> [Exercise goal]: Every line from the line containing "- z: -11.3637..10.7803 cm" through the end of the data is to be reproduced exactly, excluding pictures.

> [Data below]:
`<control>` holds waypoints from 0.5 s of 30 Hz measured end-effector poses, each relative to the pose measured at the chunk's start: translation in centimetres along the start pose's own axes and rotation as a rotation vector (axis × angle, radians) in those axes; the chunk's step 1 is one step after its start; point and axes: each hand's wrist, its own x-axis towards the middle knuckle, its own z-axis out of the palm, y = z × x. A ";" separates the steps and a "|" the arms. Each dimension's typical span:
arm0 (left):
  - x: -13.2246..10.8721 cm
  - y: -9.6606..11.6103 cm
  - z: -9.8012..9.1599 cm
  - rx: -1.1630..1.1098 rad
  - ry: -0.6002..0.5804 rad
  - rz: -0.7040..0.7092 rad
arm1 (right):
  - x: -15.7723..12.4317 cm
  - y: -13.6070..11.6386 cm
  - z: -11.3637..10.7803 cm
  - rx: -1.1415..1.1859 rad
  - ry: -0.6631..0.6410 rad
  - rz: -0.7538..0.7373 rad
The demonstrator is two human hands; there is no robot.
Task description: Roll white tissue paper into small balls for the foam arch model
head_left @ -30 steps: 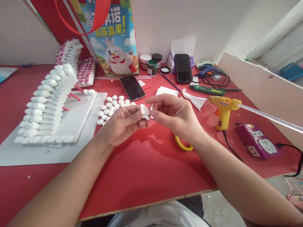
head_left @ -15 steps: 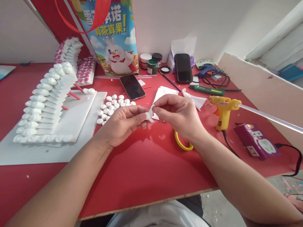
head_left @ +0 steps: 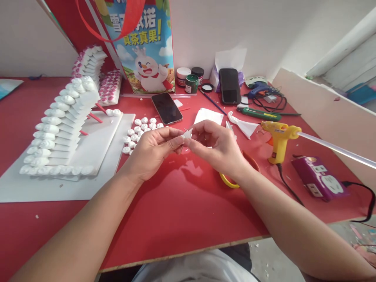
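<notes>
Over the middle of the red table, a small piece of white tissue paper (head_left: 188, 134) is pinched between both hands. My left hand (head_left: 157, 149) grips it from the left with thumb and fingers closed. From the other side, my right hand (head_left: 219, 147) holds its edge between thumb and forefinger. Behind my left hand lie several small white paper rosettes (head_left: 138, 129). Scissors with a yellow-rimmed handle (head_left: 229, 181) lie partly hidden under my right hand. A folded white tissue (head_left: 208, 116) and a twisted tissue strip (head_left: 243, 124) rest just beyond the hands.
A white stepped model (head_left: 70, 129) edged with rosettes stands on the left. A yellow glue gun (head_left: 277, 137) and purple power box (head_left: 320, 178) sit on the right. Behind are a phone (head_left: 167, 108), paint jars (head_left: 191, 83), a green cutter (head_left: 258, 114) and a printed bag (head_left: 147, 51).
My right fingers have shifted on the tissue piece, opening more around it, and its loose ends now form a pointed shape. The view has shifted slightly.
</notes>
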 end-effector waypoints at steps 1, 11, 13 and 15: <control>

> [Result of this exercise]:
  - z: -11.3637..10.7803 cm
  - rx: -1.1415..1.1859 rad
  - ry: -0.6631..0.6410 rad
  - rz: -0.7538..0.7373 rad
The demonstrator is two human hands; there is no robot.
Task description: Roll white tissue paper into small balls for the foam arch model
head_left @ -30 steps: 
head_left @ -15 steps: 
head_left @ +0 steps: 
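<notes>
Over the middle of the red table, a small piece of white tissue paper (head_left: 188, 134) is pinched between both hands. My left hand (head_left: 157, 149) grips it from the left with thumb and fingers closed. From the other side, my right hand (head_left: 219, 147) holds its edge between thumb and forefinger. Behind my left hand lie several small white paper rosettes (head_left: 138, 129). Scissors with a yellow-rimmed handle (head_left: 229, 181) lie partly hidden under my right hand. A folded white tissue (head_left: 208, 116) and a twisted tissue strip (head_left: 243, 124) rest just beyond the hands.
A white stepped model (head_left: 70, 129) edged with rosettes stands on the left. A yellow glue gun (head_left: 277, 137) and purple power box (head_left: 320, 178) sit on the right. Behind are a phone (head_left: 167, 108), paint jars (head_left: 191, 83), a green cutter (head_left: 258, 114) and a printed bag (head_left: 147, 51).
My right fingers have shifted on the tissue piece, opening more around it, and its loose ends now form a pointed shape. The view has shifted slightly.
</notes>
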 end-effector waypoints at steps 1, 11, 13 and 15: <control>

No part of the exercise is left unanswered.